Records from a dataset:
- Opening Delimiter -

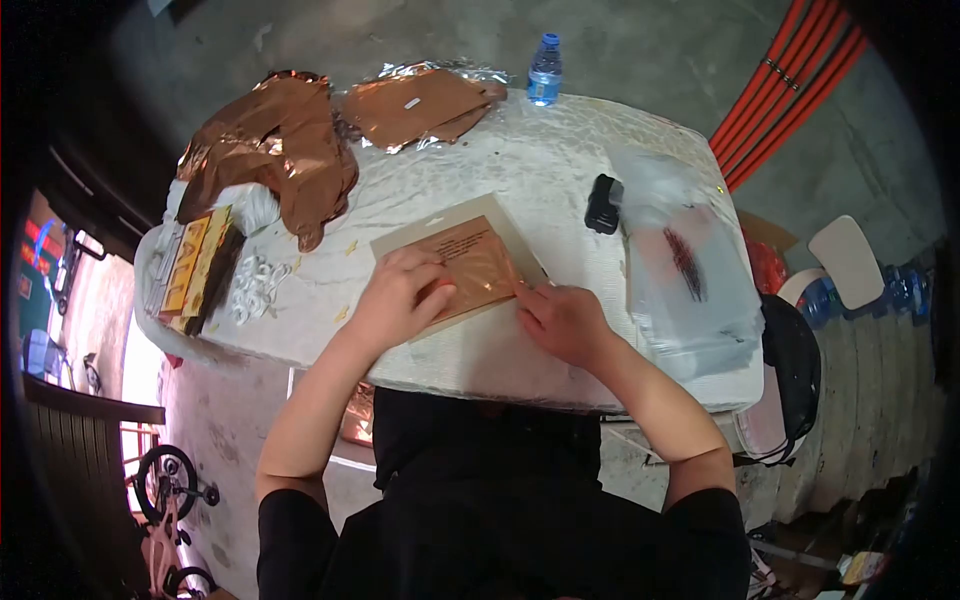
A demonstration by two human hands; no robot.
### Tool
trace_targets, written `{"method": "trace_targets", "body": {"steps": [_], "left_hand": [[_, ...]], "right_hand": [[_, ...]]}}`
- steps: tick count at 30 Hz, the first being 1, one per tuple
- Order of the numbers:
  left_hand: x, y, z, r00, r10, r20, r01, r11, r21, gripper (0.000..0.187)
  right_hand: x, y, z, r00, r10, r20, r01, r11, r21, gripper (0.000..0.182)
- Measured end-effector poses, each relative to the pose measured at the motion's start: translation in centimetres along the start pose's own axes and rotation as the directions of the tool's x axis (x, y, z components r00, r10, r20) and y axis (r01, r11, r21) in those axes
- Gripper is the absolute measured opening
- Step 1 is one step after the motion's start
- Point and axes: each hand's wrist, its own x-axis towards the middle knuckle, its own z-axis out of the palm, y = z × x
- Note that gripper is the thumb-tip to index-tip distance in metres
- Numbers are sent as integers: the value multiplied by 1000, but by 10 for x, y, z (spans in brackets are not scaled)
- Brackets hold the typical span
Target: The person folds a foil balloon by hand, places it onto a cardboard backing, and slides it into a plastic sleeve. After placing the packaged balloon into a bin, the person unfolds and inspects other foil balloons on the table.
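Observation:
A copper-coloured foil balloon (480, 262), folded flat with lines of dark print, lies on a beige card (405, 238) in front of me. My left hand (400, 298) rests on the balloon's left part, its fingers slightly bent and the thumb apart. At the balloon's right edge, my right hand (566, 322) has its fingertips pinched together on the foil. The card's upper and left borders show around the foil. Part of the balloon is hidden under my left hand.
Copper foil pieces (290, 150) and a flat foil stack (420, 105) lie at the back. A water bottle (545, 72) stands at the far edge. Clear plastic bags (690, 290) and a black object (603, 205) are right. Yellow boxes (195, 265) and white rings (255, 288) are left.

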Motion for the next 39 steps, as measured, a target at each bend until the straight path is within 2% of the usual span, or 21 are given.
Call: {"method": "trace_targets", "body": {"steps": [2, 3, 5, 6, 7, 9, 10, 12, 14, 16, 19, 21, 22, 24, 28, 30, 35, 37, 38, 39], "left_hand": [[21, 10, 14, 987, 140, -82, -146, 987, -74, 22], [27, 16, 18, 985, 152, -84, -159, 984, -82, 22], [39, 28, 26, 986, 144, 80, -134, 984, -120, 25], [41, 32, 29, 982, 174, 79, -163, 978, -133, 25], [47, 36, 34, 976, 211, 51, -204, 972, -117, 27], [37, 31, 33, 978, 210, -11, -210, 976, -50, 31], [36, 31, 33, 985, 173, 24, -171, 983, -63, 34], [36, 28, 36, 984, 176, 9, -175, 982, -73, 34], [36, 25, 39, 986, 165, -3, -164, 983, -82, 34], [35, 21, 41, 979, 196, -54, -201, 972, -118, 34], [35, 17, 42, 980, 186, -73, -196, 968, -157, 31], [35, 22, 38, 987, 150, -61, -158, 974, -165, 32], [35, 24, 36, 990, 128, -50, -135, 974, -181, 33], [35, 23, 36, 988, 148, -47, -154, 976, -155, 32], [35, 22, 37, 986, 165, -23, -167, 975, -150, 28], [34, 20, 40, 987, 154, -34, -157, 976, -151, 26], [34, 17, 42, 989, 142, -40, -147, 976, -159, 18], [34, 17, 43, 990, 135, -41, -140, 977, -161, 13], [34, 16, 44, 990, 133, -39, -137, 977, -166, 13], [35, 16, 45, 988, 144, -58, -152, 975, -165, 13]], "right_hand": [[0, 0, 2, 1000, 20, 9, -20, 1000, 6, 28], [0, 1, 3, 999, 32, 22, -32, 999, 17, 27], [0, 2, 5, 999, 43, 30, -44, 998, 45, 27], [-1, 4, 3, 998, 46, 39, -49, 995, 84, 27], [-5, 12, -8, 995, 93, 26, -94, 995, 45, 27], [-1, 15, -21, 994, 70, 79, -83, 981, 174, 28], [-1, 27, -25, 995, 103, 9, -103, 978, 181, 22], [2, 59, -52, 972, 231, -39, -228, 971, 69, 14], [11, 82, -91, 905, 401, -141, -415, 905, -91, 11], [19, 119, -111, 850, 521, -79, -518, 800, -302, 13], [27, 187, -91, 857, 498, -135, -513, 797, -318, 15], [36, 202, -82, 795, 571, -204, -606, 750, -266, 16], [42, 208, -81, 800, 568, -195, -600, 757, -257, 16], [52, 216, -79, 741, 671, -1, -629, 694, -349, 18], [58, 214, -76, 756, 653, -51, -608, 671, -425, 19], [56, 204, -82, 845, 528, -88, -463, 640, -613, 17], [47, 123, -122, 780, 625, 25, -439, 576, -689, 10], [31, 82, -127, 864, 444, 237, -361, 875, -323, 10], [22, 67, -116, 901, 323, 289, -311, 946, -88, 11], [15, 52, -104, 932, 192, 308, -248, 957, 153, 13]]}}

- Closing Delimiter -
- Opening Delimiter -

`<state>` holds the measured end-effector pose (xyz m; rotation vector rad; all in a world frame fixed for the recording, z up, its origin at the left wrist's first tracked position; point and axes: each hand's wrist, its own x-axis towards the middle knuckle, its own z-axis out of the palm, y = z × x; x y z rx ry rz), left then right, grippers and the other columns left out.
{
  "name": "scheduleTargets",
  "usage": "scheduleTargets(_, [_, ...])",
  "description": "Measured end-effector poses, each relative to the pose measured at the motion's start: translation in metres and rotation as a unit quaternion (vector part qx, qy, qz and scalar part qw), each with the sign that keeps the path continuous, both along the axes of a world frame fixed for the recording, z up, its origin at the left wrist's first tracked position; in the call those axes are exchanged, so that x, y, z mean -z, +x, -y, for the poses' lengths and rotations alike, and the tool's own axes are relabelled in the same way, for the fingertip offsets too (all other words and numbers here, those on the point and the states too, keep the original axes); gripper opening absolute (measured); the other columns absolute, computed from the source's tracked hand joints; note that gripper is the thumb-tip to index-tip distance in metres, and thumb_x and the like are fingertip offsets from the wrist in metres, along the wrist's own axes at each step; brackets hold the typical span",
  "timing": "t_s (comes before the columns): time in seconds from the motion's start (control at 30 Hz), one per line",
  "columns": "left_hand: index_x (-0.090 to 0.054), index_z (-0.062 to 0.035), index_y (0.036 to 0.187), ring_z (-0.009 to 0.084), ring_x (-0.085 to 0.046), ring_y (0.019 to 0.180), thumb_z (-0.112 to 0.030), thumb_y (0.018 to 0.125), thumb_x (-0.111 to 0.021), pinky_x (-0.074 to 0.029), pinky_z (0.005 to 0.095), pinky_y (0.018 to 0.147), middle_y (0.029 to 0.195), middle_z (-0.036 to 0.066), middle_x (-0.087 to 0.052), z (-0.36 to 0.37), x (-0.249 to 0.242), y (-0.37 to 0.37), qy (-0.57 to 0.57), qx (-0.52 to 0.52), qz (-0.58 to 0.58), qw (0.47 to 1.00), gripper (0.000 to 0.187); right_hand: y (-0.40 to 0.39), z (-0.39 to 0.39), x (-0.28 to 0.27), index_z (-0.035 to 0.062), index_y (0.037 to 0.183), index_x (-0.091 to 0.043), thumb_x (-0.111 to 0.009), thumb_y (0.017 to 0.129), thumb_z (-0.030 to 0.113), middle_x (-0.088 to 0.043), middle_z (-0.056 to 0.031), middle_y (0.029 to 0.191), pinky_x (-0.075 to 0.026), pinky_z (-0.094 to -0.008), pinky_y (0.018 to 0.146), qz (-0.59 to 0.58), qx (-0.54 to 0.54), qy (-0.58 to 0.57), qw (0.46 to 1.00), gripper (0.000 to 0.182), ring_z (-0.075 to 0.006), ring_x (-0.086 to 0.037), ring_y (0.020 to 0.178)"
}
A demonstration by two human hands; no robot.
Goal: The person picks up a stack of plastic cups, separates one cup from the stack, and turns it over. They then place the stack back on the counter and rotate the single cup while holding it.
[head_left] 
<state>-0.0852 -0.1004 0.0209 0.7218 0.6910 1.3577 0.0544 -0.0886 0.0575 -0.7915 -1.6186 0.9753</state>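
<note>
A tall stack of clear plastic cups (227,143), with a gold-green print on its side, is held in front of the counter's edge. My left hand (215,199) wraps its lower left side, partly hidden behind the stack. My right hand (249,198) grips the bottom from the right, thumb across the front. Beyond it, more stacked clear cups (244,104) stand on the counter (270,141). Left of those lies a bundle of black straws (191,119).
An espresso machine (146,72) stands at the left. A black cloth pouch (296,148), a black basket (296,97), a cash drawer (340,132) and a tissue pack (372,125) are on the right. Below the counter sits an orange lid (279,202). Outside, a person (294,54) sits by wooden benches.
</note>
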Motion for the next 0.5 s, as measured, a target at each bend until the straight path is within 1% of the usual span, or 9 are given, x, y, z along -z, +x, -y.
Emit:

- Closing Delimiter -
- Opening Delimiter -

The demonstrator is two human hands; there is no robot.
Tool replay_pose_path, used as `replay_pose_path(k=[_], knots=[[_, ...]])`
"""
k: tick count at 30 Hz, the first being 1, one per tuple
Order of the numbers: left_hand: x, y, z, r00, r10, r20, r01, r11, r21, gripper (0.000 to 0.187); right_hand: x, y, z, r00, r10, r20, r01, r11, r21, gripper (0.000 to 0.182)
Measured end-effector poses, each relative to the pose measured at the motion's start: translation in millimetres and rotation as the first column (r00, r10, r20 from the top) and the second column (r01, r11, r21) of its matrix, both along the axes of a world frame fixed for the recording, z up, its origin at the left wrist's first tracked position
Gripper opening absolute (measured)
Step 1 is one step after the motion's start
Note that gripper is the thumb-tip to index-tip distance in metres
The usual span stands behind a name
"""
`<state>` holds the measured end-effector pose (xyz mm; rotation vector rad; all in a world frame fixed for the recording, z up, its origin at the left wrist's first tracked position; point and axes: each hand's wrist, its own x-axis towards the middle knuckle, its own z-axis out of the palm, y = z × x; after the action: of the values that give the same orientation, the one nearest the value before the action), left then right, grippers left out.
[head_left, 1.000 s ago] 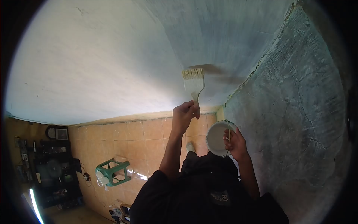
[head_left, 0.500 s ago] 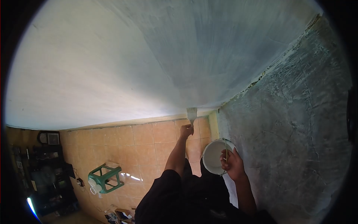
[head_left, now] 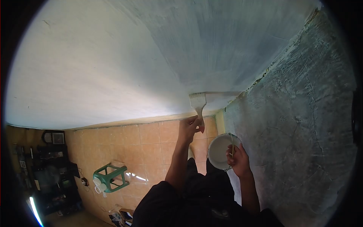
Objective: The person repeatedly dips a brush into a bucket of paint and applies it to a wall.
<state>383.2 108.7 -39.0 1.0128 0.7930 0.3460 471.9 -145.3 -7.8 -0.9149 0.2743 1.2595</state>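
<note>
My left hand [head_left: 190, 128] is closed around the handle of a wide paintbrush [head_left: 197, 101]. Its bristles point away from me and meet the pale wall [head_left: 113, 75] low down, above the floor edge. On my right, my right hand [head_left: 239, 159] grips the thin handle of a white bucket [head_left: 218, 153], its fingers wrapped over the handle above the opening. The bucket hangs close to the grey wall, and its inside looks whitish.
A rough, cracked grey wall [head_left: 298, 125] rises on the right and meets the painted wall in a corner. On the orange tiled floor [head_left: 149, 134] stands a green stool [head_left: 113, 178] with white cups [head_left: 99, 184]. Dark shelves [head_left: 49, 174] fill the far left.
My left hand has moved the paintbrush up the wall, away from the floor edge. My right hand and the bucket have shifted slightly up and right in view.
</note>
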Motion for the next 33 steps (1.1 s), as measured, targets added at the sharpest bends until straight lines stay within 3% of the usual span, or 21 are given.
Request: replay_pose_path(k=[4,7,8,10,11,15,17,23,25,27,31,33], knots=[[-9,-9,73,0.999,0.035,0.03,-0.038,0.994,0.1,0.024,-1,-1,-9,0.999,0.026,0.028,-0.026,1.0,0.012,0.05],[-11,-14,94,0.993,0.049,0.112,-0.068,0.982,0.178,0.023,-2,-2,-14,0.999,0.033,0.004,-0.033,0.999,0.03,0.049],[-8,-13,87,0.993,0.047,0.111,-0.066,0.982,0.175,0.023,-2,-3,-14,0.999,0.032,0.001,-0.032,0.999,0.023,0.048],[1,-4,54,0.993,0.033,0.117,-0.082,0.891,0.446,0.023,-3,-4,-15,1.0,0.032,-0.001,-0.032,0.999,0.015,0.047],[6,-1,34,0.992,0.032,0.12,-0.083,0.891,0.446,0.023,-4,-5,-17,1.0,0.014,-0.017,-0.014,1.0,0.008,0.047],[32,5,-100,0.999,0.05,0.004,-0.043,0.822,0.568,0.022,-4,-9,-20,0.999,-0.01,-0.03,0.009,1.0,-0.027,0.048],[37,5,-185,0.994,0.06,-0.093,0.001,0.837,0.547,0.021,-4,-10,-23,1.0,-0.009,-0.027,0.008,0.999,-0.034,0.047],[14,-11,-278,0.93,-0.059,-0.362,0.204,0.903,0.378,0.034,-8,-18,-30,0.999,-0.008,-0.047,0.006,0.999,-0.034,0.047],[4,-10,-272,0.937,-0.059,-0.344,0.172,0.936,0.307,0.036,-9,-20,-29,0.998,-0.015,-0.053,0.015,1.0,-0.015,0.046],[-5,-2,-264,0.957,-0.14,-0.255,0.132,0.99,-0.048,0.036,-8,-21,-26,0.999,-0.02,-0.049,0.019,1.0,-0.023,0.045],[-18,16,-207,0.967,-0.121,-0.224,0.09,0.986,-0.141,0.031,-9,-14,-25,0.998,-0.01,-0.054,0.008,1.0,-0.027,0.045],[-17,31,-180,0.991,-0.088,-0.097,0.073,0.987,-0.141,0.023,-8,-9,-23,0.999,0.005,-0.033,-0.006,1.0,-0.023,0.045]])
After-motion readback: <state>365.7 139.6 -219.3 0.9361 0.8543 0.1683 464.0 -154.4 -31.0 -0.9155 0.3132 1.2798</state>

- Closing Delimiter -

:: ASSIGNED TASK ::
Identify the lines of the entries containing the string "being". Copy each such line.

:: OUTPUT BELOW ::
- steps: tick count at 30 Hz, the first being 1, one per tuple
k: tick count at 30 Hz, the first being 1, one per tuple

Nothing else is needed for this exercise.